_TASK DETAILS_.
Give an unaltered copy of the listing below, minus its pictures.

_DATA SECTION_.
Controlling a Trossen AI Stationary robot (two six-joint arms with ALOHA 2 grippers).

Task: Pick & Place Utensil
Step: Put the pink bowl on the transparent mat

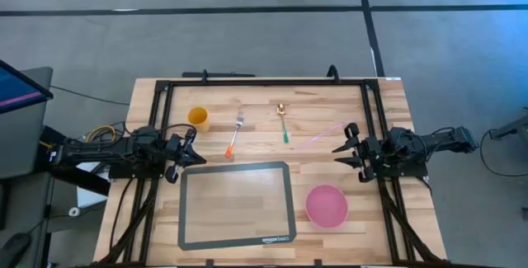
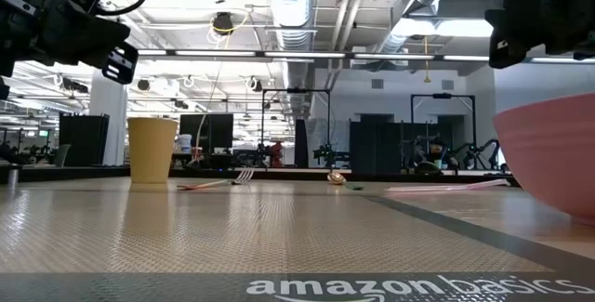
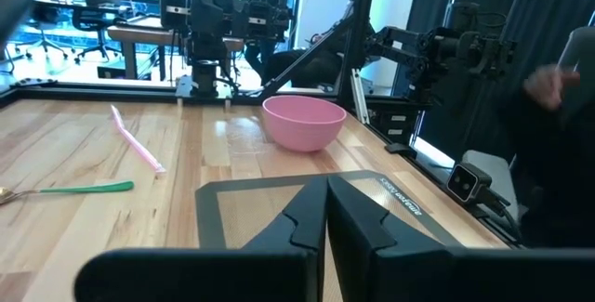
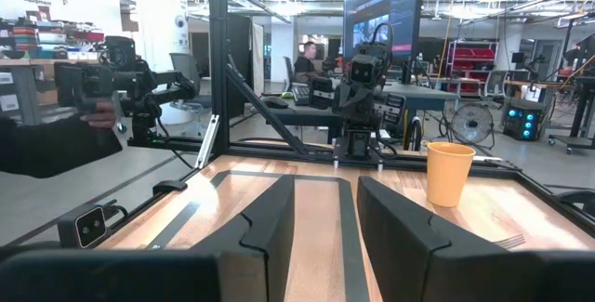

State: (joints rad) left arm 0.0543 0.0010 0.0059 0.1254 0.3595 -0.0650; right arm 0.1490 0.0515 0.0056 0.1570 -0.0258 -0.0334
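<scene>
Three utensils lie flat on the wooden table: a fork with an orange handle (image 1: 235, 134), a spoon with a green handle (image 1: 283, 123) and a pink straw (image 1: 320, 136). My left gripper (image 1: 191, 149) hovers shut near the table's left edge, by the mat's far left corner and near-left of the fork. My right gripper (image 1: 340, 149) hovers open near the right edge, just right of the straw. The left wrist view shows the straw (image 3: 137, 139) and the spoon (image 3: 74, 189). The fork's tines (image 4: 507, 242) show in the right wrist view.
A yellow cup (image 1: 198, 118) stands left of the fork. A dark-rimmed baking mat (image 1: 237, 204) covers the near middle, and a pink bowl (image 1: 327, 204) sits at its right. A black frame (image 1: 264, 82) borders the table. A person's arm (image 4: 46, 144) shows beyond the table.
</scene>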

_WORKED SOLUTION_.
Controlling a Trossen AI Stationary robot (two six-joint arms with ALOHA 2 grippers).

Task: Pick & Place Utensil
Step: Put the pink bowl on the transparent mat


State: (joints rad) left arm 0.0543 0.0010 0.0059 0.1254 0.3595 -0.0650; right arm 0.1490 0.0515 0.0056 0.1570 -0.0258 -0.0334
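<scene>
Three utensils lie flat on the wooden table: a fork with an orange handle (image 1: 235, 134), a spoon with a green handle (image 1: 283, 123) and a pink straw (image 1: 320, 136). My left gripper (image 1: 191, 149) hovers shut near the table's left edge, by the mat's far left corner and near-left of the fork. My right gripper (image 1: 340, 149) hovers open near the right edge, just right of the straw. The left wrist view shows the straw (image 3: 137, 139) and the spoon (image 3: 74, 189). The fork's tines (image 4: 507, 242) show in the right wrist view.
A yellow cup (image 1: 198, 118) stands left of the fork. A dark-rimmed baking mat (image 1: 237, 204) covers the near middle, and a pink bowl (image 1: 327, 204) sits at its right. A black frame (image 1: 264, 82) borders the table. A person's arm (image 4: 46, 144) shows beyond the table.
</scene>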

This concludes the response.